May 29, 2009

Google's Context-Sensitive Spell Checker

Spell checkers aren't usually very smart: they highlight words that aren't in a dictionary and suggest a list of similar words. Even if they take into account words that aren't included in dictionaries and they deal with plurals and verb tenses, most spell checkers can't find words that are used incorrectly in a context.
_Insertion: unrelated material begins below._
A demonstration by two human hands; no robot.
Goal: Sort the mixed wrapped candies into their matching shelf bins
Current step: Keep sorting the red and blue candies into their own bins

Wikipedia includes as an example: "Their coming too sea if its reel", a phrase that has 5 spelling mistakes, even though all the words can be found in the dictionary. If you enter this text in Gmail's editor and click on "Check spelling", Gmail won't find any error. Type the same text in Google's search box, and you'll get a "did you mean" message that suggests to search for "Their coming to see if its real". As you can see, Google's search box has a better spell checker than Gmail since it doesn't rely on a dictionary, it uses a huge amount of searches to determine what are the most probable sequences of words that follow a certain pattern. Unfortunately, the spell checker available at is optimized for searches, which are usually short, so you can't use it to spell check an email message or a blog post.

Google Wave, the service demoed yesterday at Google I/O, includes a context-sensitive spell checker that highlights errors as you type. Google uses the language models built for Google Translate to find words that don't belong in a certain context.